Though I do admit I haven't used EasyXDM myself so I could be totally confused. The repo documentation is long and vague, hence my TL;DR.


As a comment elsewhere in this discussion says (it really should be voted up to the top), EasyXDM is just a wrapper for the HTML5 postmessage API, with fall-backs in browsers which don’t support it.

* * *

> What you're really trying to achieve is data moving between hosts at different domains

Not really. Usually when you use something like EasyXDM, the goal is either to build a site that has different server components located on different domains under your control, or to build a mashup between services explicitly set up to be used for mashups. There’s no data being “moved between hosts”; we’re just combining two data sources in one browser window.

When you use a Comet server like socket.io, by contrast, the goal instead is to open up a persistent connection between browser and server, so that data can be sent back and forth. Also, FWIW, there’s nothing in socket.io or most Comet servers that forces a developer to implement a pub/sub system, as you implied in your first post. [As I said before, sending cross-domain messages between frames, e.g. using EasyXDM, might be part of the inner workings of the browser side of some Comet transports, but that’s just an implementation detail, and an application developer would not be expected to touch that code or care about it; it’s just a black box.]

Neither one of these really matches your description, and the two are substantially different from each other. I think you’re confused.


Funny to see this here! Just yesterday I was reverse engineering Twitter's JavaScript (to turn off those hideous animations they use now - found an easier way in the end..) and saw EasyXDM in there and read up about it :-) So, yeah, Twitter's using it for something.


I usually go with the reverse proxying approach.

If I didn't have access to both backends or enough resources to implement a decent solution I figure I wouldn't have enough resources to be confident in the security.


Two weeks ago we evaluated a bunch of cross domain solutions. The Web Intents examples didn't even work. Porthole wasn't maintained. EasyXDM was good but didn't have the flow we wanted. We eventually decided to use socket.io


You wanted to send messages from one browser window to another within the same browser (or from one frame to another), so you used socket.io, which presumably requires a persistent server connection in both windows/frames? That seems rather silly, tying up not only your server resources but also your users’ CPU and bandwidth &c., entirely unnecessarily. (Or maybe I’m misunderstanding your use case..?)


You got the use case wrong :-) We wanted to continually send information from third party sites to our site, that's why we picked socket.io. But for our login flow socket.io felt like on overkill, so I tried to use EasyXDM.

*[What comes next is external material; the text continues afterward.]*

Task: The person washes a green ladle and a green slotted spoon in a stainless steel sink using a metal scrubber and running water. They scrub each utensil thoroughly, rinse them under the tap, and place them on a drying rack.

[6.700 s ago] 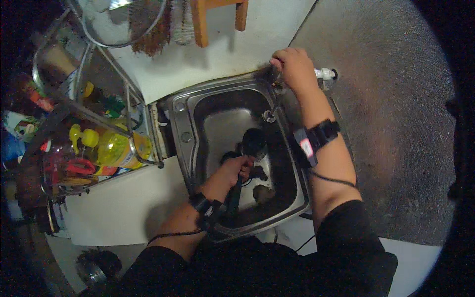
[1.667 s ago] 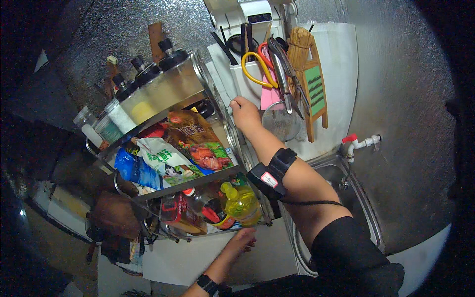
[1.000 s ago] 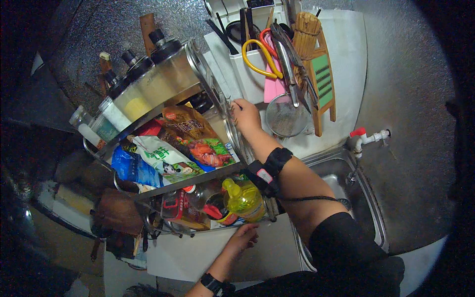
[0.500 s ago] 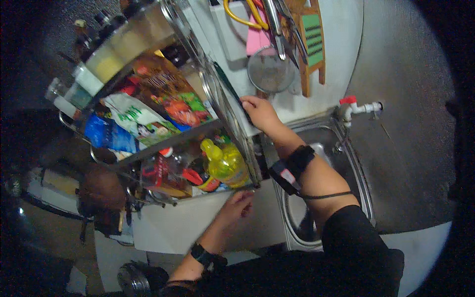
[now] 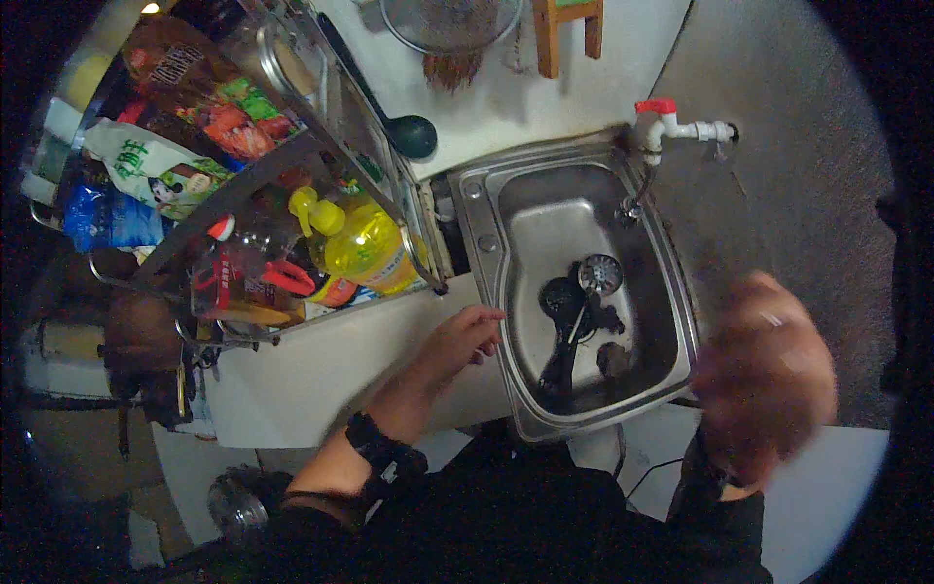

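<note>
My left hand (image 5: 465, 343) hovers at the left rim of the steel sink (image 5: 494, 336), fingers loosely bent and apart with nothing visible in them. Motion smears my right hand (image 5: 769, 375) at the right of the sink, hiding its fingers and anything they may hold. In the basin lie a perforated metal skimmer (image 5: 600, 275) and a black utensil (image 5: 558, 360) with a dark handle. Small dark scraps (image 5: 613, 360) lie beside them. A dark green ladle (image 5: 413, 136) leans by the rack, its bowl down against the white surface.
At left stands a metal rack (image 5: 282, 161) with food bags, a yellow liquid bottle (image 5: 375, 248) and a red-capped bottle (image 5: 229, 277). Behind the sink is a white tap (image 5: 666, 129) with a red handle. A round strainer (image 5: 452, 24) hangs at the far side.
My right hand has gone from beside the rack, near the dark green handle, to the sink's right side. My view has shifted, showing the basin fully; my left hand is now by its rim.
</note>
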A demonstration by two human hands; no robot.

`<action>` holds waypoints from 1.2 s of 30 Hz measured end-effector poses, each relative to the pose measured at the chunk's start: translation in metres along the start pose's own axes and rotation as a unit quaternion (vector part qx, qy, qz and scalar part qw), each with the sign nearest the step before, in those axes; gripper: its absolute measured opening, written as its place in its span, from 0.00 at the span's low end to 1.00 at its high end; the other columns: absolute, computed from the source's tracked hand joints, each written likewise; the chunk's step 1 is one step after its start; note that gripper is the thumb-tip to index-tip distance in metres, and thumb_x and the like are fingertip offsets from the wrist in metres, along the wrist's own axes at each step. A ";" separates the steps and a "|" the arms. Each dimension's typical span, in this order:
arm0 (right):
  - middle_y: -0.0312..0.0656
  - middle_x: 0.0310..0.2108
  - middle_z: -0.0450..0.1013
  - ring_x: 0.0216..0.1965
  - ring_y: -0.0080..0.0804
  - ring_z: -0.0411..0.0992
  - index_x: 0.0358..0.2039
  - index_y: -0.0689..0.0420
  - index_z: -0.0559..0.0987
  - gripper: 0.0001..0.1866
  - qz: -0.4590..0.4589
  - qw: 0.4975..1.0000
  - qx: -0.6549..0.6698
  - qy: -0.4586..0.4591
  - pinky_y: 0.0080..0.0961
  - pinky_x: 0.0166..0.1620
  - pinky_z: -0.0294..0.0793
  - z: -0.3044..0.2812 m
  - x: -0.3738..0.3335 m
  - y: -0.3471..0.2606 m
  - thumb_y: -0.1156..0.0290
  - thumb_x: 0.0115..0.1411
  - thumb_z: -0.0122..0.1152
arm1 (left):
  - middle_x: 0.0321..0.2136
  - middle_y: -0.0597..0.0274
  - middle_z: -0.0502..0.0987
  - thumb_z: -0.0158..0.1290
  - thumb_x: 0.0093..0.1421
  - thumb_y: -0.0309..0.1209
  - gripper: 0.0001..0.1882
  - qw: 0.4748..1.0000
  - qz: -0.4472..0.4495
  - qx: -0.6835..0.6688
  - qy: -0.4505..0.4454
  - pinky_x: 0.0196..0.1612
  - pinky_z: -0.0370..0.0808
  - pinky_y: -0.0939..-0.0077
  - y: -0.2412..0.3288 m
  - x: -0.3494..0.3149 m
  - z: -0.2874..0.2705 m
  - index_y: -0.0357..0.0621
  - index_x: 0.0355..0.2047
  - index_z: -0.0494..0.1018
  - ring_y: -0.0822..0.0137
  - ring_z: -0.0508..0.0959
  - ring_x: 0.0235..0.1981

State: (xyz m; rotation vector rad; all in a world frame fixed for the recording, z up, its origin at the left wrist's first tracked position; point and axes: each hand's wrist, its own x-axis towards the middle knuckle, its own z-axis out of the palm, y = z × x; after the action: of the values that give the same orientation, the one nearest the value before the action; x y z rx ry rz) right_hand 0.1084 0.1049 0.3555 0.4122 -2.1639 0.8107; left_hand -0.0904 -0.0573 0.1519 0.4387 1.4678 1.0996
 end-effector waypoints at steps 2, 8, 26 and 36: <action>0.36 0.23 0.68 0.27 0.29 0.65 0.19 0.54 0.72 0.17 -0.053 0.998 -0.025 0.008 0.27 0.29 0.61 -0.007 -0.003 -0.012 0.53 0.52 0.49 | 0.25 0.69 0.68 0.42 0.58 0.36 0.14 1.000 0.003 0.017 -0.011 0.28 0.64 0.85 0.003 0.006 0.005 0.45 0.42 0.66 0.78 0.67 0.26; 0.38 0.23 0.68 0.27 0.29 0.66 0.20 0.55 0.73 0.17 -0.064 0.996 -0.048 0.033 0.26 0.29 0.63 -0.021 -0.021 -0.018 0.54 0.53 0.48 | 0.25 0.69 0.68 0.41 0.58 0.35 0.14 0.999 -0.017 0.040 -0.021 0.26 0.64 0.84 0.009 0.025 0.025 0.45 0.43 0.65 0.78 0.67 0.25; 0.42 0.24 0.71 0.27 0.29 0.69 0.26 0.59 0.75 0.17 0.061 0.992 -0.065 0.094 0.23 0.30 0.67 -0.044 -0.047 0.016 0.58 0.55 0.47 | 0.26 0.69 0.67 0.43 0.57 0.34 0.12 1.000 -0.016 -0.018 -0.016 0.27 0.65 0.83 0.006 0.073 0.039 0.48 0.41 0.66 0.78 0.66 0.25; 0.48 0.36 0.70 0.39 0.44 0.68 0.45 0.53 0.69 0.19 0.689 0.715 -0.040 -0.106 0.33 0.44 0.66 0.155 -0.287 0.245 0.65 0.51 0.52 | 0.24 0.68 0.69 0.46 0.54 0.31 0.09 0.933 -0.086 -0.331 0.116 0.26 0.63 0.78 -0.047 0.118 0.025 0.48 0.37 0.68 0.73 0.67 0.24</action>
State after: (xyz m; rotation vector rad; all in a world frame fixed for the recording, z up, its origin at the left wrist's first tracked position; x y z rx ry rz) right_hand 0.0808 0.1925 -0.0419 -1.4441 -2.4733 1.4164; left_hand -0.0803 0.0227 0.0503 -0.2982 1.2058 1.4498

Could you share the approaches you tried for login?


Sure. Basically the user is on site A and presses a link that opens a pop up from our site. The pop up logs him in, either through oAuth or a local login. Then site A should get the user details back.

EasyXDM works with iframes, not with popups, so the only option we had (well, the one I thought about) was sending a request to the server every few ms to check if the user logged in. That's pretty horrible. We needed continuous updates from site A to our site so we decided to use socket.io. Sockets don't have sessions, so we listen to a random channel name, and pass that channel name to the popup, which sends the user details as a message to that channel.

That's still complicated. I'm still not sure it's the right approach. And I'm not an expert. But it works for now.